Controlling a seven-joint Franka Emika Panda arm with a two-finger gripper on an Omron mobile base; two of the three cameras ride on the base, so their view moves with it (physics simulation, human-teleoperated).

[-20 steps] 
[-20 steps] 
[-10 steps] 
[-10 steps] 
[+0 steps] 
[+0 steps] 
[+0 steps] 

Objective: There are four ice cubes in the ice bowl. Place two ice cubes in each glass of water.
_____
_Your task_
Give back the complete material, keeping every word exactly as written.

_Finished task_
Controlling a seven-joint Franka Emika Panda arm with a two-finger gripper on an Omron mobile base; two of the three cameras ride on the base, so their view moves with it (physics simulation, human-teleoperated).

[-20 steps] 
[-20 steps] 
[-10 steps] 
[-10 steps] 
[+0 steps] 
[+0 steps] 
[+0 steps] 

Objective: There are four ice cubes in the ice bowl. Place two ice cubes in each glass of water.

The output is done.